The best part about waiting until the last minute to post your tech predictions for the coming year isn’t so that you can copy what your favorite software pundits are clamoring for, it’s so you can validate your list as being necessary, and a true beacon amidst the countless other lists that are being posted by the hour.
I’m proud to say that Skytap has one of the only prediction lists focused exclusively around enterprise application development and testing—a topic certainly worthy of its own list. I spoke with Skytap’s best and brightest to get their prognostications and they delivered some real gems.
1. Big Data Moves Out of the Sandbox and into Development and Test
We may joke about big data’s never-ending presence on lists like this, but until
we all become big data experts, we can count on continuing to hear about it every day. But one area that you don’t hear about big data’s role is in dev/test environments.
Agile dev/test teams utilizing big data are able to achieve continuous improvement in ways they’d never thought to try. Why are these teams just now using the data in front of them? Because they can afford to do so.
Skytap principal engineer Patrick McCuller gave a great explanation behind this prediction:
The mathematics behind data analysis has been around for many years, but the tools to implement and use them on real business data remained arcane and expensive until quite recently. This is still rapidly changing, and we have still seen very little real use of it compared to the amount of data available. Other factors driving this are “second wave” effects, for instance: having seen the value of crunching numbers, companies are changing the way they collect, store, and buy information to give themselves better numbers to crunch and extract more value from the technology.
2. Development and Testing Scenarios are Powering the Public Cloud
Gartner’s research gives some great metrics on just how important the public cloud is to enterprise dev/test teams that are looking to create the best software possible. Whether teams are using big data or not, it’s a fact, not a prediction, that the cloud enables collaboration, scaling, and the spinning up and down of environments and architectures faster than what was humanly possible only a few years ago.

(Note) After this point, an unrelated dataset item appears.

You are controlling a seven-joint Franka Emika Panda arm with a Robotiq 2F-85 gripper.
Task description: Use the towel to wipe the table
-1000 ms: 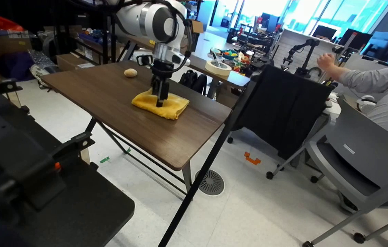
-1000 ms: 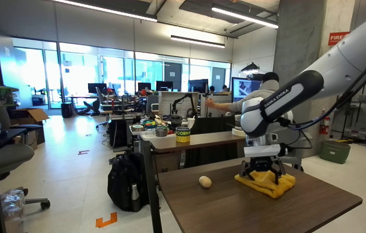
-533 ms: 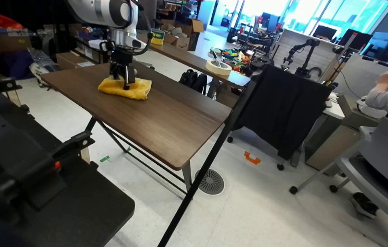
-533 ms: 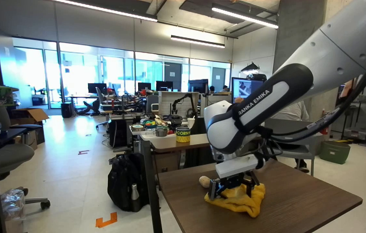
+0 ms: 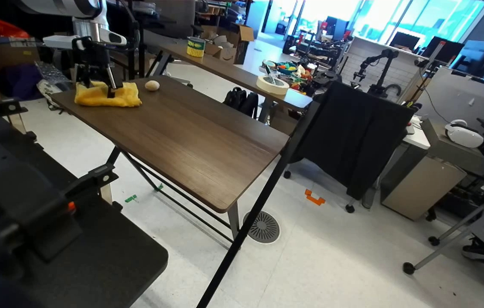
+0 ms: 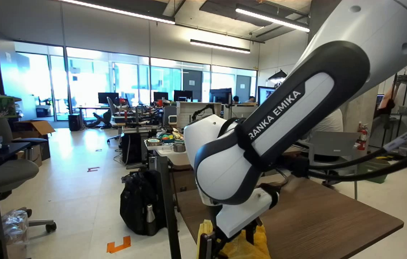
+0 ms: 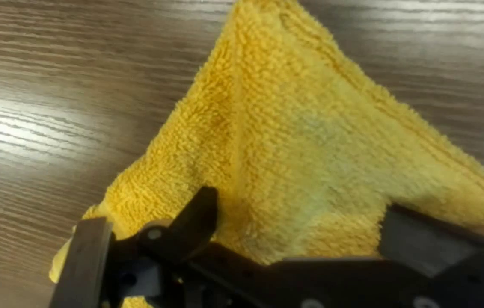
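Claw (image 7: 299,207) pointing down, spread wide | pressed on ungripped towel (image 7: 319,141) | arm (image 6: 297,104) slanting over table (image 5: 182,141)

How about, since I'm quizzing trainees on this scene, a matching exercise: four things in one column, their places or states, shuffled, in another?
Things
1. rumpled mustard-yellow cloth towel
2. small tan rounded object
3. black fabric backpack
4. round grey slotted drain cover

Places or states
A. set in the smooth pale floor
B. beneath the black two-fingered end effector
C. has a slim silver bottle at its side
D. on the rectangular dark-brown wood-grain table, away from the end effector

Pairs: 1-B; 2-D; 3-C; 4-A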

3. “Continuous” Has Become the Norm in the Enterprise
Whether you’re talking about improvement, integration, delivery, or deployment—there are simply too many tools and plugins at dev/test teams’ disposal (and too many other teams already using them) to have any reason why you can’t continuously build better software. Your clients, and their own customers, have come to expect software to constantly improve, so you better hope your dev/test teams expect the same.
4. “Increase Velocity” Surpasses “Become More Agile” as a Key Business Driver
Customers may enjoy the increased role they play in the SDLC of their product, thanks to agile, but as I’ve mentioned more than once in this list, their continuous happiness is what matters most. And often, that happiness is the result of continuously delivering working software—on time.
Application owners who pinpoint their focus on increasing velocity with the assistance of continuous integration tools and plugins will have far greater success not only keeping customers happy, but also becoming more agile in the process.
Everyone I spoke with here at Skytap is excited about the year ahead, thanks not only to the core belief that we can always do better, and continuously improve, but also because it’s a great time to be in the software industry. No matter what predictions you’re standing behind; make sure one of them is to always look forward to the future.